Pictures in the data should be dropped; transcribe exactly the lines from the one that has "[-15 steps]" through the one that has "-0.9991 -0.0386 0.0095".

START Given records

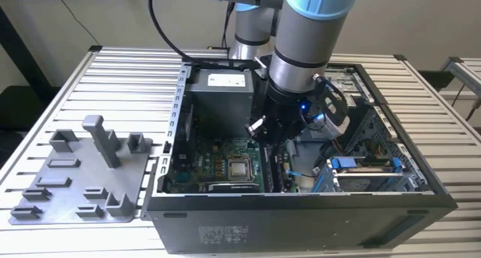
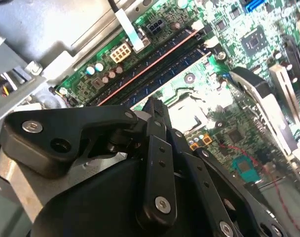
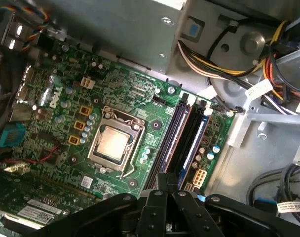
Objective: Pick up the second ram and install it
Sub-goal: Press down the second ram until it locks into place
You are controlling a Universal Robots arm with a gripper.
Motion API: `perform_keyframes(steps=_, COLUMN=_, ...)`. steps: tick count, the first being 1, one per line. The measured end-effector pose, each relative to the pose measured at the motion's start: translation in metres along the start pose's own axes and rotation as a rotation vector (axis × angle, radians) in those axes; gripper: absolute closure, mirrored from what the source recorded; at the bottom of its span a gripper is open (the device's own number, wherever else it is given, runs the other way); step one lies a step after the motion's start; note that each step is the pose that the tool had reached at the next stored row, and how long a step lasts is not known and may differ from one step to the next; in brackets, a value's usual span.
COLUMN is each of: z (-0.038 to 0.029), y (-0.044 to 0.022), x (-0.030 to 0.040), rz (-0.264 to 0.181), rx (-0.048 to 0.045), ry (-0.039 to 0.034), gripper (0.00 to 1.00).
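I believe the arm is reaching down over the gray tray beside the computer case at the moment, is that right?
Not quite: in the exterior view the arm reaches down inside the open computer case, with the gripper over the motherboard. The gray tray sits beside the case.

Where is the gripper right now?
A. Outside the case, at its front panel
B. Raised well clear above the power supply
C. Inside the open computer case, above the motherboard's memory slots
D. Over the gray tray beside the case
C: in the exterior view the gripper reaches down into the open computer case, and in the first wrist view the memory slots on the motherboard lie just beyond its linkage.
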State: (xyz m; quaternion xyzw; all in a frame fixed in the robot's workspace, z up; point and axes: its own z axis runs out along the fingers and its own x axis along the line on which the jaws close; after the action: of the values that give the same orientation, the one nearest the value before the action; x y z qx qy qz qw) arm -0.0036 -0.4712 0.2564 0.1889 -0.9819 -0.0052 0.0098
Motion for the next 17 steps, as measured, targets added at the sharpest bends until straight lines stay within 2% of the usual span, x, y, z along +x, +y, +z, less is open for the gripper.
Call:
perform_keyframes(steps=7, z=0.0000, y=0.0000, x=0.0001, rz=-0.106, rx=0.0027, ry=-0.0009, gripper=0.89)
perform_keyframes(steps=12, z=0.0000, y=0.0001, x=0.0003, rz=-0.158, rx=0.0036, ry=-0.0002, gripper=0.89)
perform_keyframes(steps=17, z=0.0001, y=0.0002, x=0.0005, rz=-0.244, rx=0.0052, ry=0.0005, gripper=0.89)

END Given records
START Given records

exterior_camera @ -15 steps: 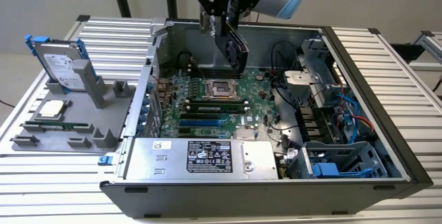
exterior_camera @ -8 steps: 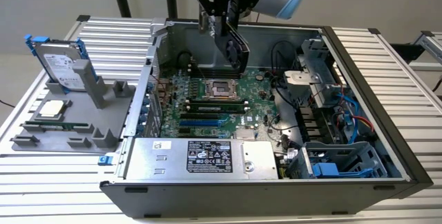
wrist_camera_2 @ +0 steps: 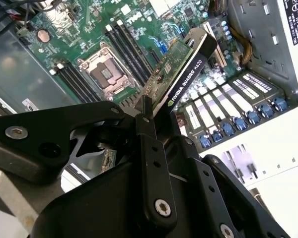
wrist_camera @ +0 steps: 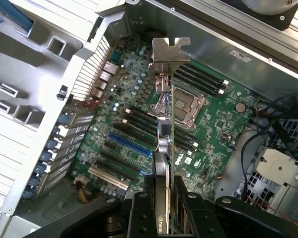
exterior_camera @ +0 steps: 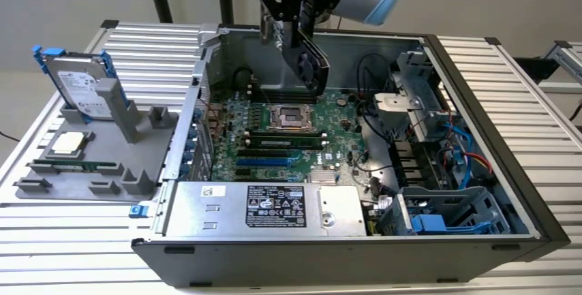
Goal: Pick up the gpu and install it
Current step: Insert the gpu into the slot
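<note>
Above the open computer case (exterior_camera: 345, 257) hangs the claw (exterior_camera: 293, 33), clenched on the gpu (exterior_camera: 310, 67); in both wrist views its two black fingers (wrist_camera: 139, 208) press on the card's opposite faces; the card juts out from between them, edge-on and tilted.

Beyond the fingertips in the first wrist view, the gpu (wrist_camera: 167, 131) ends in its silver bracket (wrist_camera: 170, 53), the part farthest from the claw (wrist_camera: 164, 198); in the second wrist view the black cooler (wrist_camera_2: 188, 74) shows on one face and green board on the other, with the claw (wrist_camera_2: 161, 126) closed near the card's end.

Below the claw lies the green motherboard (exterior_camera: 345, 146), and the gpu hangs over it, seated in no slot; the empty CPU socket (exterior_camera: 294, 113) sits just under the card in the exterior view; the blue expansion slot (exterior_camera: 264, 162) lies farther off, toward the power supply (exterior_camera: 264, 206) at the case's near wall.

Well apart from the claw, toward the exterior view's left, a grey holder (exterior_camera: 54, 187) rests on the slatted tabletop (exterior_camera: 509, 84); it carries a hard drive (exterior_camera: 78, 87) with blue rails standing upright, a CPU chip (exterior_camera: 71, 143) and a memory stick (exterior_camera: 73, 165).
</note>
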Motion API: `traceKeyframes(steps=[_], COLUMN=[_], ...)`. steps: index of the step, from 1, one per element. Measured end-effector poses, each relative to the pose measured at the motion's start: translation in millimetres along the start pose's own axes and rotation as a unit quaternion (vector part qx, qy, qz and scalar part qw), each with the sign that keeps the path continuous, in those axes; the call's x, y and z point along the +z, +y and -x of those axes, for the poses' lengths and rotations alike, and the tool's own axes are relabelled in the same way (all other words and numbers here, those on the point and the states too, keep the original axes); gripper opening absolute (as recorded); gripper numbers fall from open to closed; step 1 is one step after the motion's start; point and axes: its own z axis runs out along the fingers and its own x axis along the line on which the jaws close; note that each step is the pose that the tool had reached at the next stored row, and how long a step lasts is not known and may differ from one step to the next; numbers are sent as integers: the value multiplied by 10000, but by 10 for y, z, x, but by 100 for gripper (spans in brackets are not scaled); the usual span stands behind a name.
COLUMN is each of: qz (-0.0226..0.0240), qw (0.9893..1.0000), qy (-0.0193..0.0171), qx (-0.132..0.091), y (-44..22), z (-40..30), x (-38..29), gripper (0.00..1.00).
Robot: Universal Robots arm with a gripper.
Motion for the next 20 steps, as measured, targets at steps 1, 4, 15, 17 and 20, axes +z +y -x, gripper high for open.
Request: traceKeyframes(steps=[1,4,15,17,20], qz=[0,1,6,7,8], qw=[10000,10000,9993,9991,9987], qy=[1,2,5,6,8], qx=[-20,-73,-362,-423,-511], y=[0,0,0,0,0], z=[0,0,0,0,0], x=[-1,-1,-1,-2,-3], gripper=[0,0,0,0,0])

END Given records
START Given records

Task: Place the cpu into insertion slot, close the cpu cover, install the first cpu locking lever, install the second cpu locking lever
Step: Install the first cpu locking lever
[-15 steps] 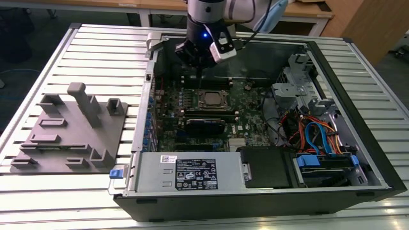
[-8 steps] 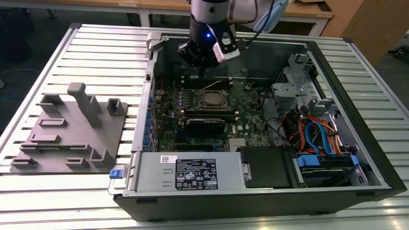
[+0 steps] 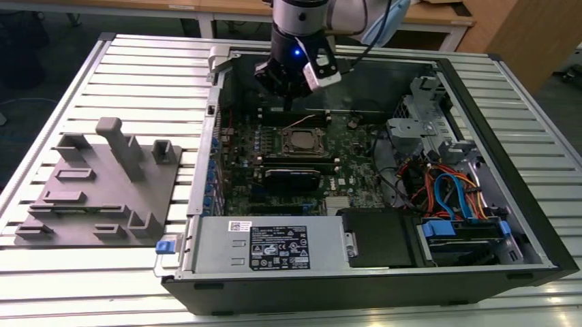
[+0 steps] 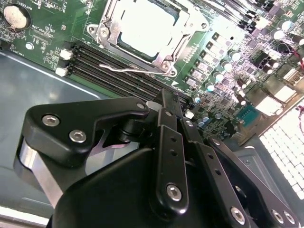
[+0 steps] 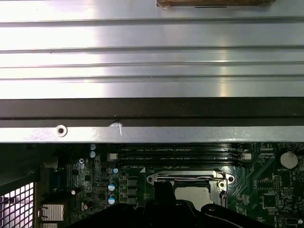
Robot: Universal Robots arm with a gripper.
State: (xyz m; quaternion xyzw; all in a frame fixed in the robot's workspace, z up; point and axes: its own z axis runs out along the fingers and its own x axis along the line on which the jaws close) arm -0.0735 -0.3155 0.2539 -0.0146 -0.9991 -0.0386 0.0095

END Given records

**Task response**:
[-15 steps] 
[-8 steps] 
[+0 steps] 
[+0 steps] 
[+0 steps] 
Robot: Universal Robots arm with a gripper.
State: (xyz m; quaternion xyzw; all in a frame fixed in the robot's workspace, z up; point and axes: its own z axis runs out along the fingers and its own x axis along the line on which the jaws close) arm -0.0735 -0.3155 0.2539 -0.0146 -0.9991 -0.0386 0.0095

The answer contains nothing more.